Work instructions
Your job with the data below is to output exactly the lines from the one holding "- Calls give" down to the one holding "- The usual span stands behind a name", both included, and no others.

Data provided

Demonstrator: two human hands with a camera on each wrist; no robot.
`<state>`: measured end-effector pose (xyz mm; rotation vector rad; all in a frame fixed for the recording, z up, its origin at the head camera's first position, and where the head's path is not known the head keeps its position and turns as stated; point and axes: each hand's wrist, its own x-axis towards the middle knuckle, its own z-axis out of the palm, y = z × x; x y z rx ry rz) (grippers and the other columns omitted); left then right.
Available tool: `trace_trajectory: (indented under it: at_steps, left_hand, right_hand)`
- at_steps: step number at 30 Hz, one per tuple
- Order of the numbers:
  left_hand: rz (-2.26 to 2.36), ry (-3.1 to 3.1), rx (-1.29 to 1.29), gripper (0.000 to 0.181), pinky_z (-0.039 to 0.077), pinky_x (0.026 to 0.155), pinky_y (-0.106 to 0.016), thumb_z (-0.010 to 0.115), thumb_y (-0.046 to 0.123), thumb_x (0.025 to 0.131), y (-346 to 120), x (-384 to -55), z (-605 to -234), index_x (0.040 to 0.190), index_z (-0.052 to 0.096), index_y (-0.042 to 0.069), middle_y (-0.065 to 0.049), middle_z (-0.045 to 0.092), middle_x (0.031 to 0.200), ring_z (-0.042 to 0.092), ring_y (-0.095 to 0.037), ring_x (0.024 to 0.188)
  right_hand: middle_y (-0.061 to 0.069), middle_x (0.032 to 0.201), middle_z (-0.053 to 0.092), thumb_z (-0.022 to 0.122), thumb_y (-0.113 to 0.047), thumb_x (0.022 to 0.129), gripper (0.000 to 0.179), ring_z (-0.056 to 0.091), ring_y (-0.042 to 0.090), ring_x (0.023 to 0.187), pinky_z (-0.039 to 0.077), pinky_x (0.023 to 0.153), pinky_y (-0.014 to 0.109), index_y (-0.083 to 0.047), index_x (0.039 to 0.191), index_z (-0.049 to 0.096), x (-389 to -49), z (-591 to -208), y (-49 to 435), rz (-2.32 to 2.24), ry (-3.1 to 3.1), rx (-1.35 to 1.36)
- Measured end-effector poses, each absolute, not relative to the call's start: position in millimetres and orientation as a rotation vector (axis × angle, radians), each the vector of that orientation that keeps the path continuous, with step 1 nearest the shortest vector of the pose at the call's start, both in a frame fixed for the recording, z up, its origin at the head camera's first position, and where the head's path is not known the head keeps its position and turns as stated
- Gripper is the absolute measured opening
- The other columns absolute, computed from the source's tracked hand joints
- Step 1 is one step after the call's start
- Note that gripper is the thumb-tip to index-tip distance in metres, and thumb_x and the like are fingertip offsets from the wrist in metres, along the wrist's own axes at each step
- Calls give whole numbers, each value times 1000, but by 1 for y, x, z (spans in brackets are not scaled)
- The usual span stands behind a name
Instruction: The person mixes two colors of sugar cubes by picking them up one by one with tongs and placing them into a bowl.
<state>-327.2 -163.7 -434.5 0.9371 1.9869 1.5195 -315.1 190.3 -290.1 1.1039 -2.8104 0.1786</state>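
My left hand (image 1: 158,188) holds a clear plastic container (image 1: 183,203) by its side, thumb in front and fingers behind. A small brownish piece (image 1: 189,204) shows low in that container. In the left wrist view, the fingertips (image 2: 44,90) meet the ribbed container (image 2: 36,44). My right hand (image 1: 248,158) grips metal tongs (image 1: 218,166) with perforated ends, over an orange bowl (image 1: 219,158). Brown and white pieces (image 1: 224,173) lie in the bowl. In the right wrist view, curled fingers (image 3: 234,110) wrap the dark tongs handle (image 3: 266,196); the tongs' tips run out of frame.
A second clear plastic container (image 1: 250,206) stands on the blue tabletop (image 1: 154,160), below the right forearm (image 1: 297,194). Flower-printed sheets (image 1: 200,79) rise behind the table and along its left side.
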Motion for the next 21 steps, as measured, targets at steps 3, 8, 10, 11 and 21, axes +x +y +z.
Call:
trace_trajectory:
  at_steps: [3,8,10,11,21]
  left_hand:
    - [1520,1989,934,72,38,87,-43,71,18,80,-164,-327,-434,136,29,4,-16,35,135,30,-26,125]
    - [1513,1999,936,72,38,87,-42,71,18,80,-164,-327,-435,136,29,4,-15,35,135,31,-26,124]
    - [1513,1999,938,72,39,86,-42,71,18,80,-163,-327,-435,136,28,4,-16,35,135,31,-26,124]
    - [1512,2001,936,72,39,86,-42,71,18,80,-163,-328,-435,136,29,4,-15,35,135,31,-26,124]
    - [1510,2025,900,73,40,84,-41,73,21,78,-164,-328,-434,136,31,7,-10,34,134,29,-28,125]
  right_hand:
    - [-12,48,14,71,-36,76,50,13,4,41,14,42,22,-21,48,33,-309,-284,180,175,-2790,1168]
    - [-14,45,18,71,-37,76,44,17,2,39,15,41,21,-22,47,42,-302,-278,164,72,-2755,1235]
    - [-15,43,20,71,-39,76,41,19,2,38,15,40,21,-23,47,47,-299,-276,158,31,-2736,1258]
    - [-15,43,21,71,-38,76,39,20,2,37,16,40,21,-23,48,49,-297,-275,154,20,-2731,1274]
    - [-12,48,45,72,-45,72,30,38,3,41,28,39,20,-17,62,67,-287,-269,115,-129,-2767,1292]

Answer below
- Calls give whole numbers, each value times 1000, but by 1 for y, x, z (spans in brackets are not scaled)
- The usual span stands behind a name

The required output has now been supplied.